The Lions have averaged about 1,400 fans per game, far better than any other of the eight other Southland baseball programs, and more than double what the Demons draw. That translates into baseball being a revenue-producing sport in Hammond, really the No. 2 sport on campus behind football.
Southeastern has the best home environment and facility in the league – one that 10 years ago was ranked as the 16th-best in the country by StadiumJourney.com. It’s getting even better. On the far side of the left field fence at Pat Kennelly Diamond at Alumni Field, the Lions are developing a baseball operations center, the kind that has been dreamed about for years but was never more than on a wish list at NSU.

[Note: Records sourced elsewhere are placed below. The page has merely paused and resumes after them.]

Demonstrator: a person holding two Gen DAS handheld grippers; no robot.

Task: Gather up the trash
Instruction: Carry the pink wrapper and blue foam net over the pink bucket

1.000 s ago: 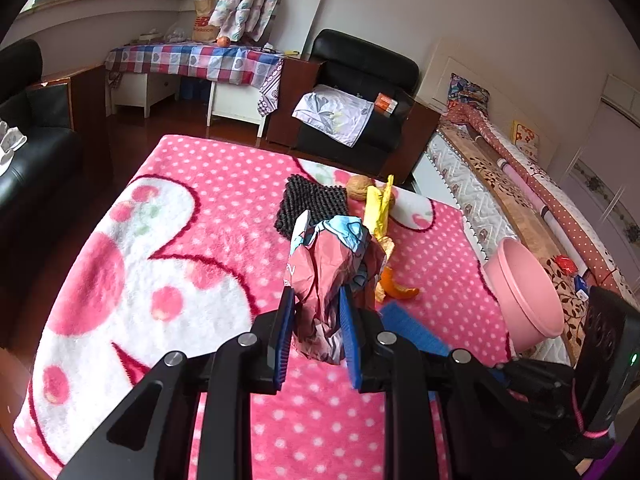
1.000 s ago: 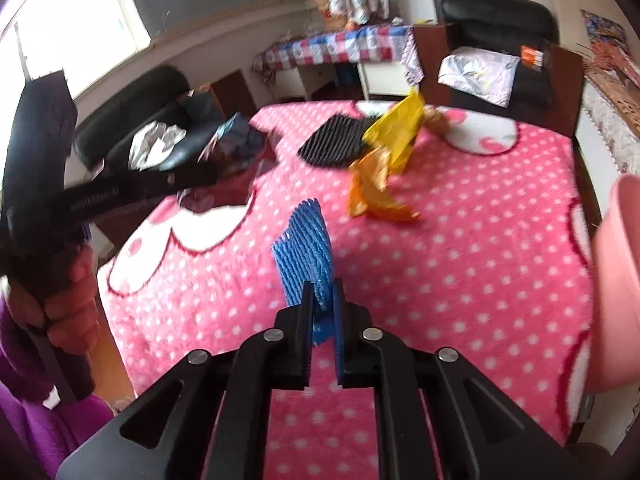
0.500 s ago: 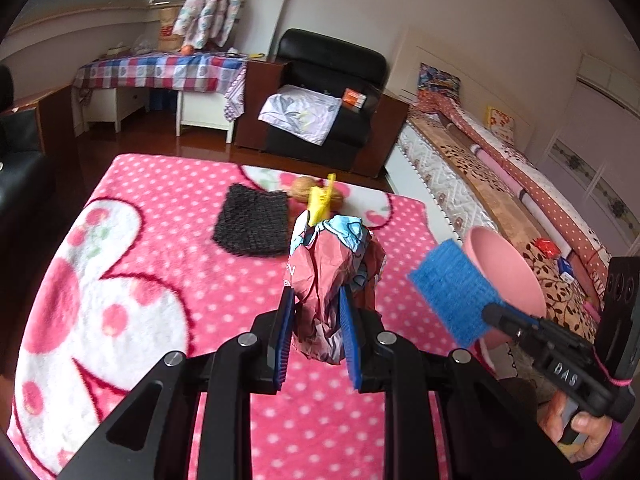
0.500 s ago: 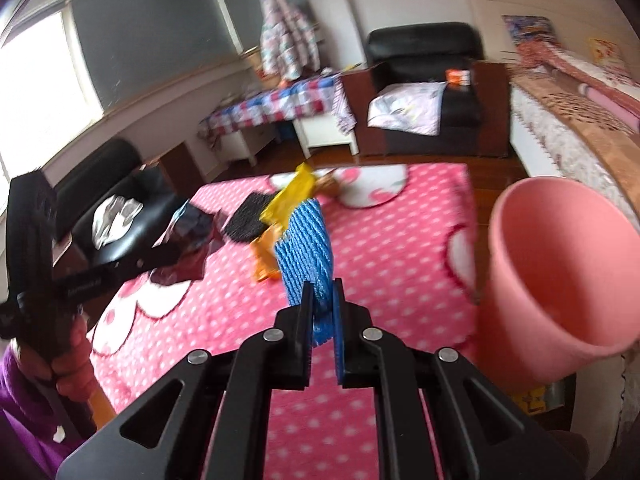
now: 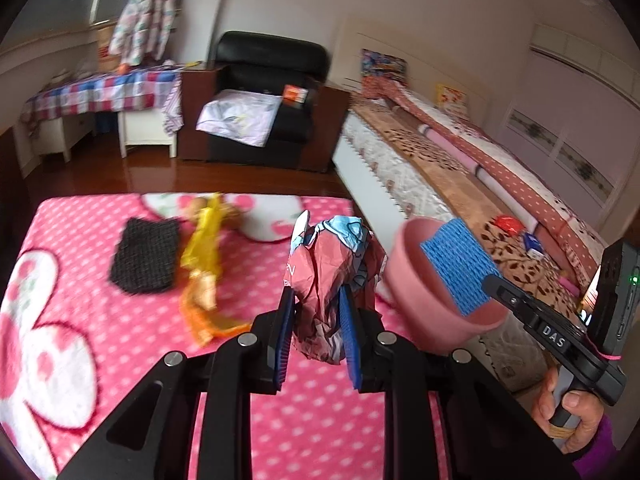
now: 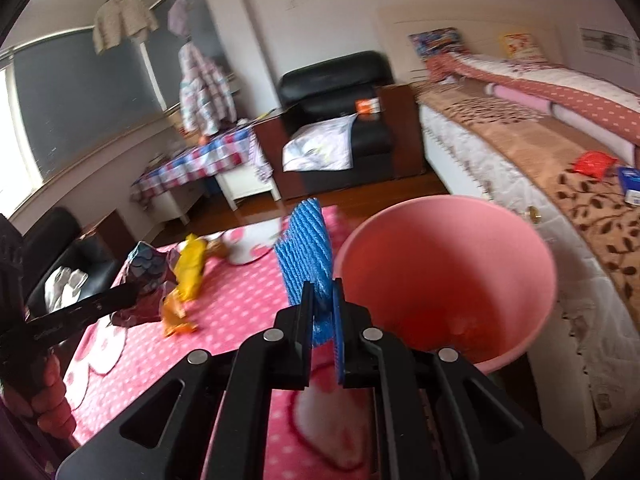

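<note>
Both loads are on the way to the round pink plastic bin (image 6: pixel 448 280) at the bench's right edge. The right tongs (image 6: pixel 322 320) pinch a ribbed blue foam sleeve (image 6: pixel 306 248) beside its rim; the left tongs (image 5: pixel 318 320) clamp a crumpled red-and-blue foil wrapper (image 5: pixel 332 264) over the pink dotted blanket (image 5: pixel 100 320). Next, I judge, each must be carried over the mouth and released.

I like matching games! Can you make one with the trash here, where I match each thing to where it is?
Things:
1. blue net
2. crumpled wrapper
3. black net
4. bin

Places:
a. lying on the pink blanket
b. in the left tongs
c. beside the bed
d. in the right tongs

Pairs: 1-d, 2-b, 3-a, 4-c
</note>
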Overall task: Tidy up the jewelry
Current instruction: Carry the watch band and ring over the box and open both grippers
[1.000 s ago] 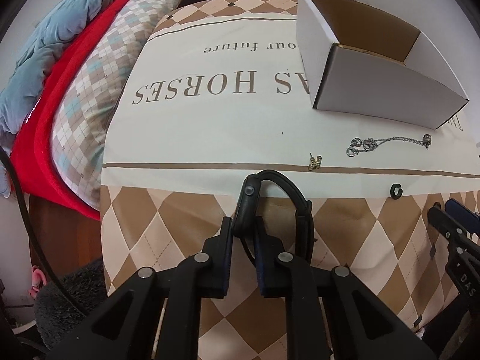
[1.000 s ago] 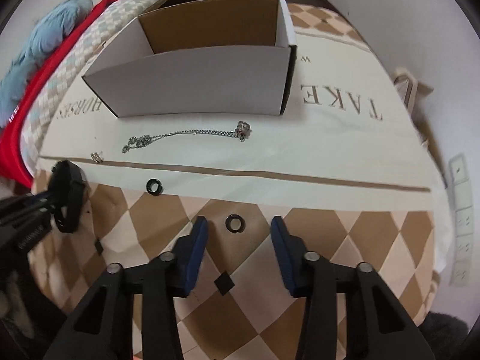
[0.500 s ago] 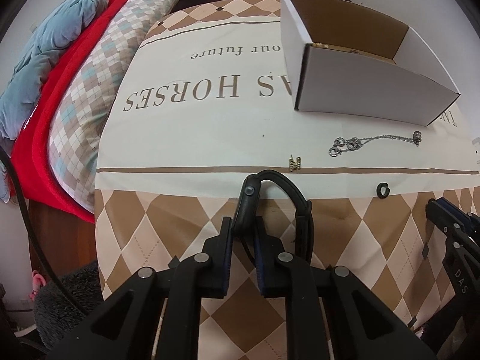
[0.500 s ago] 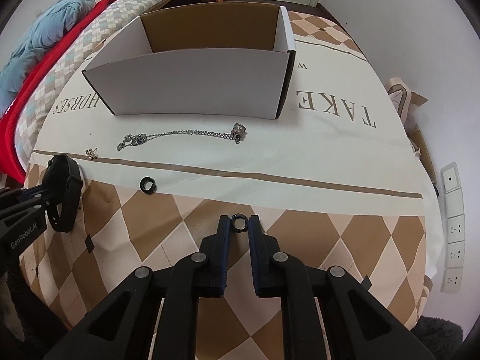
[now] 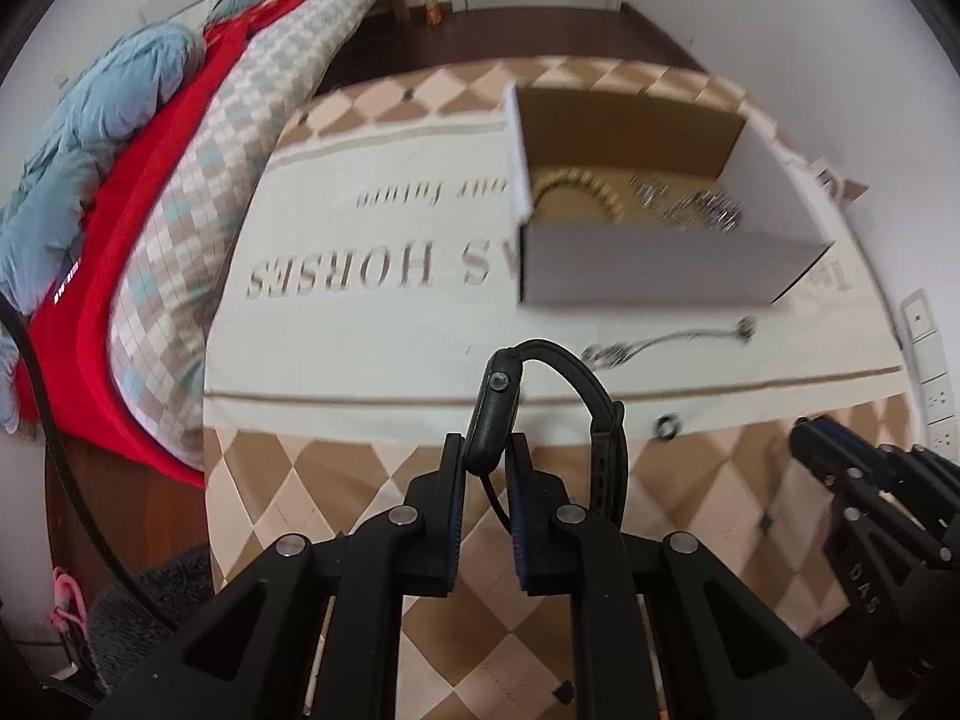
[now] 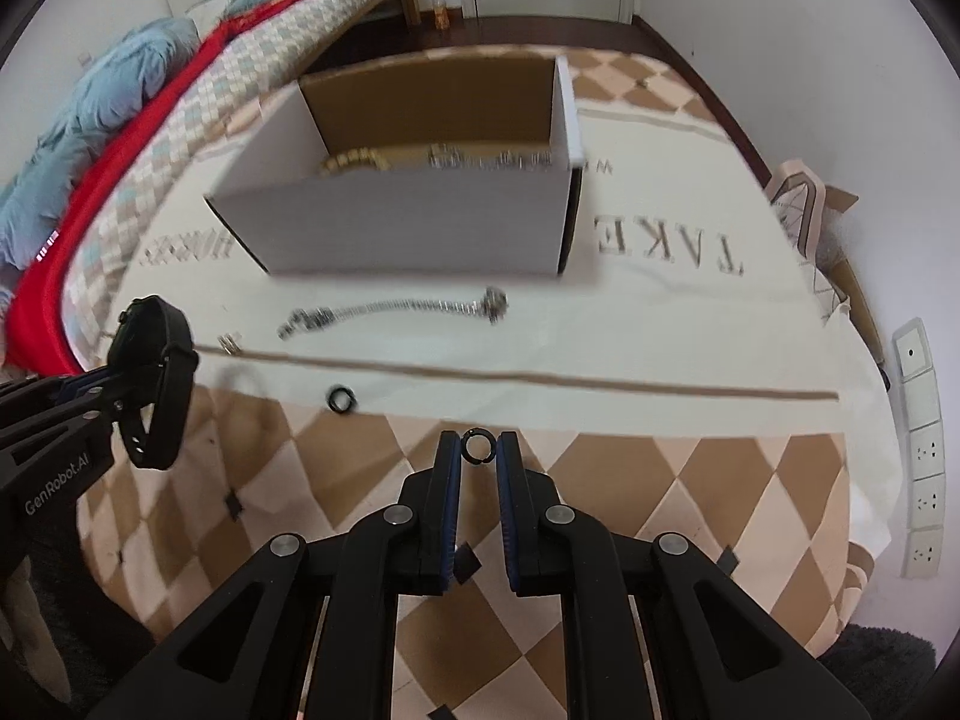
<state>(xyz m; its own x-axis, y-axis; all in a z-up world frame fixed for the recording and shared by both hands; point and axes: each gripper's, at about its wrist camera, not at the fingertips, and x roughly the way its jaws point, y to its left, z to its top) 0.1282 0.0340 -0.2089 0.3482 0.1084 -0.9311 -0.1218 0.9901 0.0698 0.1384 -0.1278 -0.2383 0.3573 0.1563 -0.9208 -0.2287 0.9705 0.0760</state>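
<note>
My left gripper (image 5: 487, 450) is shut on a black watch (image 5: 498, 408), held above the checkered tablecloth; it also shows in the right wrist view (image 6: 153, 384). My right gripper (image 6: 478, 447) is shut on a small black ring (image 6: 478, 446), lifted off the cloth. A white cardboard box (image 6: 408, 228) stands ahead with a gold bracelet (image 5: 576, 195) and silver jewelry (image 5: 690, 204) inside. On the cloth lie a silver chain necklace (image 6: 396, 307), a second black ring (image 6: 342, 401) and a small gold earring (image 6: 228, 342).
A bed with a red and blue quilt (image 5: 120, 180) runs along the left. A wall with power sockets (image 6: 924, 480) is at the right. A paper bag (image 6: 822, 222) stands at the table's right edge.
Both grippers have risen and tilted, so the inside of the box now shows. The right gripper, open around the ring 1 s ago, closed on it and lifted it.
</note>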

It was not apples and oranges as Barbier contemplated staying at Northwestern or making what the uninformed considered a lateral move. While enrollment declines and staff reductions have unfolded in the last couple of years at Northwestern, SLU has almost 14,000 students and that brings in an estimated $1.2 million more in student fee support for the Lions’ athletic program than what NSU Athletics receives.
A bit of the angst was relieved Monday when NSU’s second-year athletic director, Kevin Bostian, wisely promoted associate head coach Chris Bertrand to replace Barbier. Bertrand – whose four UT-Tyler teams won three conference titles and made three NCAA Division III Tournament appearances – has been Barbier’s right-hand man every step of the way since 2016.
It soothes the sting and pleases loyal supporters writing especially meaningful checks to try to keep NSU baseball competitive. More are needed, Supporters, and hefty checks.
Among his many attributes, Bertrand is a strong recruiter, which is vital, considering a 13-man 2023 senior class and a sudden transfer portal signup coinciding with Barbier’s exit. Some of those players were leaving anyway, but losing freshman first-team All-Southland third baseman Michael Datallo was a painful shock.
Bertrand is the first head coach since Van Horn (following the 1994 season) to take over NSU’s program with prior head coaching experience. He’ll say all the right things when Bostian introduces him at the Don Kelly NSU Athletic Fieldhouse at 2 o’clock today. Come see – it’s open to everybody.
At least the affable “Bert” knows all there is to know about the Demons’ program. That vital advantage can help him stave off what would otherwise be a disaster-prone situation, and gives him the best chance to sustain NSU’s winning tradition. It’s tougher than ever, part of the reason Barbier went south.